### ASSIGNMENT
The word "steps" may appear in lines of the data; say how many such lines there are, with nothing beyond the number.

·····

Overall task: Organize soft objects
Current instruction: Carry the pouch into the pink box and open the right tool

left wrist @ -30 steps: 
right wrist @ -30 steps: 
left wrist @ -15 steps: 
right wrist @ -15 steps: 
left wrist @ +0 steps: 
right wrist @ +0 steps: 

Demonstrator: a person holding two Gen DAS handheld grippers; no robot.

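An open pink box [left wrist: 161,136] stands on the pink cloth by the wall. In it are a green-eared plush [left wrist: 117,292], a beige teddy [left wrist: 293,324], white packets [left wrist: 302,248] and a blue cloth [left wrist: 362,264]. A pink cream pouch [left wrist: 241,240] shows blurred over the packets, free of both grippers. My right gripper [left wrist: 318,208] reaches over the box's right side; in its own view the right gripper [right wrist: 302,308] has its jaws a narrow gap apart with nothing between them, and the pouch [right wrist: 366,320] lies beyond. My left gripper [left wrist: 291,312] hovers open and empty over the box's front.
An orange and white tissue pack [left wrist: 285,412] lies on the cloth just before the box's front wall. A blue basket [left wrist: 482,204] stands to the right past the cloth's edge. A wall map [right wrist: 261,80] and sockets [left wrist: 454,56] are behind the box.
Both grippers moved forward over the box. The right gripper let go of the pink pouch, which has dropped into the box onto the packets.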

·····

### RESULT OF THIS EXERCISE
6